• _Work request_: One part of the entries below is wanted: the lines from the one containing "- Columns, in" through the one containing "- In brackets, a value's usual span". Write those out exactly and nothing else.

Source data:
▶

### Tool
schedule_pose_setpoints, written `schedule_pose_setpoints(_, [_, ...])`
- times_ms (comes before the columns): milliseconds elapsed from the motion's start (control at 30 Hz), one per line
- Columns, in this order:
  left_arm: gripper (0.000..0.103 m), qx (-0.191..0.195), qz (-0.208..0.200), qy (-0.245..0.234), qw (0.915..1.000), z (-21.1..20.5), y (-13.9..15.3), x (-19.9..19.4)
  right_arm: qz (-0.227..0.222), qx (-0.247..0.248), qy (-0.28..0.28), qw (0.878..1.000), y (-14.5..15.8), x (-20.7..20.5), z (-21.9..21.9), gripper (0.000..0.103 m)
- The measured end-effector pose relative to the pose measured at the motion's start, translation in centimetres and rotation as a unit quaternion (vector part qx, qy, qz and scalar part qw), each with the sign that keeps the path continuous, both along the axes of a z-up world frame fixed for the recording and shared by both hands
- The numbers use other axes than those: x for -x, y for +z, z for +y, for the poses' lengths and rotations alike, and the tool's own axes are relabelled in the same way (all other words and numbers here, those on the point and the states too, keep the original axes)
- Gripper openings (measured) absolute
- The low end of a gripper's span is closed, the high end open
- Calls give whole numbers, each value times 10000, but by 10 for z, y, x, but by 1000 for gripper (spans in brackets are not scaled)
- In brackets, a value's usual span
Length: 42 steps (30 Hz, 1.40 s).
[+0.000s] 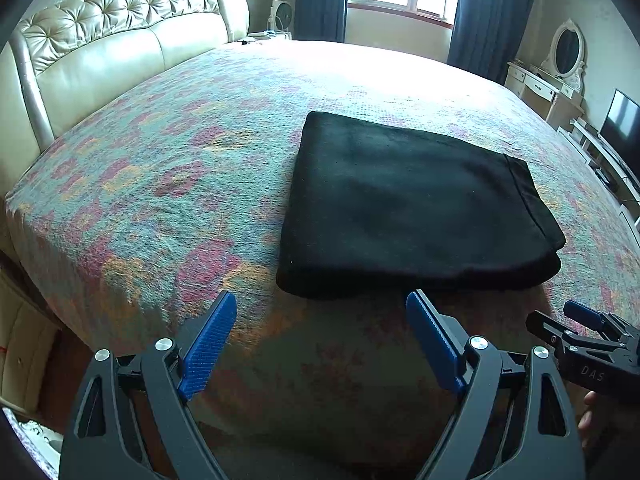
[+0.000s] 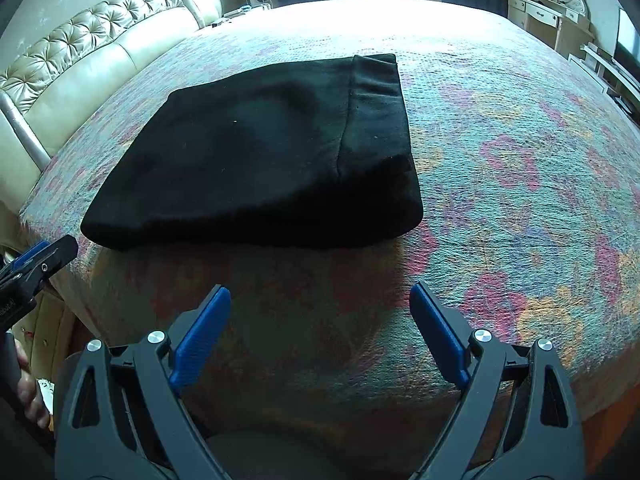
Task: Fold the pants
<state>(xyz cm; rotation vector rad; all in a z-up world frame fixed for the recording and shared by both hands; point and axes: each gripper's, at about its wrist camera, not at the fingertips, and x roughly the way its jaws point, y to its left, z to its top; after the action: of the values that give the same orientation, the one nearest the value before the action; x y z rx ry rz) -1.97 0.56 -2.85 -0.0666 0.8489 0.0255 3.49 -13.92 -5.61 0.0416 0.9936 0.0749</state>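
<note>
Both tools (image 1: pixel 320 300) (image 2: pixel 320 296) gape before folded pants (image 1: pixel 412 200).

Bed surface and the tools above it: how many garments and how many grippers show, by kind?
Folded black pants: 1
Grippers, both with jaws open and holding nothing: 2, the left gripper and the right gripper
Total: 3

Bed (image 1: pixel 168 184) w/ floral patterned cover, black folded pants (image 1: pixel 416 200) flat on top, near front edge
</note>
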Motion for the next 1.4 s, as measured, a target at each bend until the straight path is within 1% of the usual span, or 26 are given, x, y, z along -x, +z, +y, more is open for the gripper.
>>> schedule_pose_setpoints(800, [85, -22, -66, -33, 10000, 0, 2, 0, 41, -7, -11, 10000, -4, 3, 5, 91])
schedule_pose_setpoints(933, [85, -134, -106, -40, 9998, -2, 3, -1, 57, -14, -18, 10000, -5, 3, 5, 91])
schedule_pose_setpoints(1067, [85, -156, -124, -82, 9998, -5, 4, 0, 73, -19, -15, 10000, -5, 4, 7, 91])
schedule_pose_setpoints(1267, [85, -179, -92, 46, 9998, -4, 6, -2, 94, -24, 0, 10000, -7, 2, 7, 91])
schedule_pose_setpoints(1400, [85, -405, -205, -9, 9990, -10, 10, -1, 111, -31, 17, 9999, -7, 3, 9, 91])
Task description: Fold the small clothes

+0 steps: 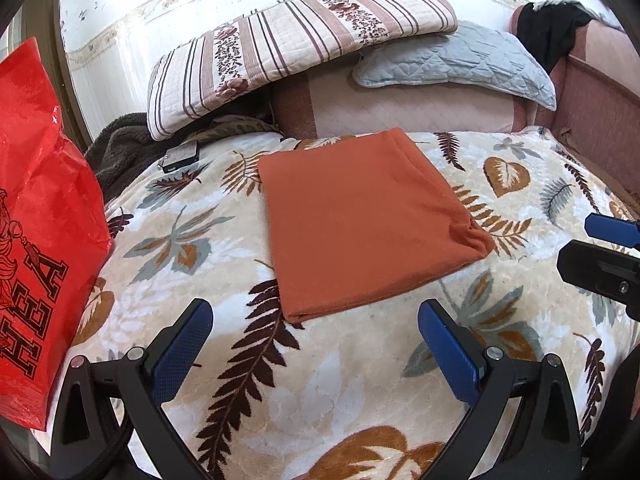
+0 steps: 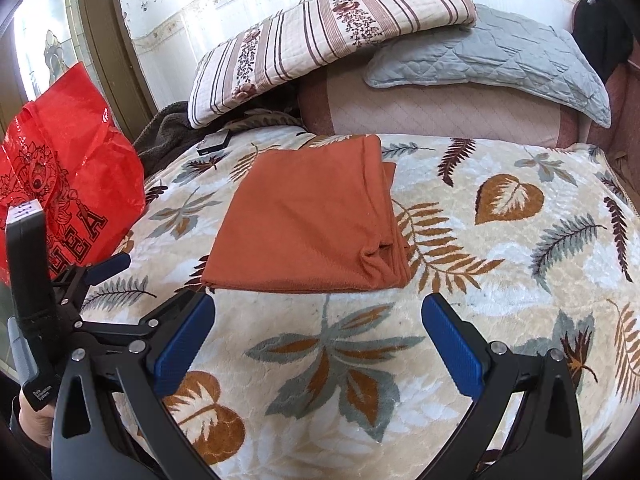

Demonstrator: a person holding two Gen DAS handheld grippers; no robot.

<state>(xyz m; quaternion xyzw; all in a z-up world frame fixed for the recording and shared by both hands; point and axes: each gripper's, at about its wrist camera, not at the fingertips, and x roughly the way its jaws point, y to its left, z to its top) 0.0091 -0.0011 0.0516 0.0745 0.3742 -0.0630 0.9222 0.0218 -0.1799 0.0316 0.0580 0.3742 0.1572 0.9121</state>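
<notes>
Folded rust-orange garment (image 1: 368,220) lying flat on the leaf-patterned blanket (image 1: 328,380) of the bed, a neat rectangle with stacked layers showing along its right edge and a small pucker at the near right corner. Sits just ahead of the left gripper (image 1: 316,348), near edge close to the blue pads but apart from them. Jaws spread wide, nothing between them. Same story from the right wrist view: garment (image 2: 308,220) just beyond the right gripper (image 2: 320,344), slightly left of centre, not touching; jaws released and wide, holding nothing. Right gripper poking into the left wrist view at the right edge (image 1: 600,256), well clear of the cloth.

Off to the left, red plastic bag (image 1: 44,232) standing at the blanket's edge, black block letters readable in part, "HEA", rest cut off, with a black line drawing above. In the right wrist view the left gripper's handle carries small white print, too small to read, a hand (image 2: 34,416) gripping it low down.

Behind the garment, small dark flat device (image 1: 181,157) on the blanket. Further back, striped floral quilted pillow (image 1: 296,44) and pale blue quilted pillow (image 1: 460,64) stacked at the head of the bed, dark brown fleecy cloth (image 1: 120,144) beside them.
</notes>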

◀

• _Response below_:
- Columns, in this order:
  left_arm: gripper (0.000..0.103 m), qx (-0.191..0.195), qz (-0.208..0.200), qy (-0.245..0.234), qw (0.915..1.000), z (-21.1..20.5), y (-13.9..15.3), x (-19.9..19.4)
  right_arm: qz (-0.227..0.222), qx (-0.247..0.248), qy (-0.28..0.28), qw (0.878..1.000), y (-14.5..15.8), x (-20.7..20.5), z (-21.9..21.9), gripper (0.000..0.103 m)
- The measured end-effector pose relative to the pose measured at the motion's start, translation in centimetres and rotation as a unit quaternion (vector part qx, qy, qz and scalar part qw), each with the sign that keeps the path continuous, both along the axes of a z-up world frame fixed for the recording and shared by both hands
- The numbers use other axes than those: x for -x, y for +z, z for +y, for the poses' lengths and rotations alike, and the tool's own axes are relabelled in the same way (all other words and numbers here, those on the point and the states too, keep the original axes)
- Gripper openings (measured) absolute
- The low end of a gripper's span is closed, the high end open
- Calls give whole numbers, each value times 10000, but by 10 for z, y, x, but by 1000 for gripper (spans in brackets are not scaled)
- In brackets, a value's usual span

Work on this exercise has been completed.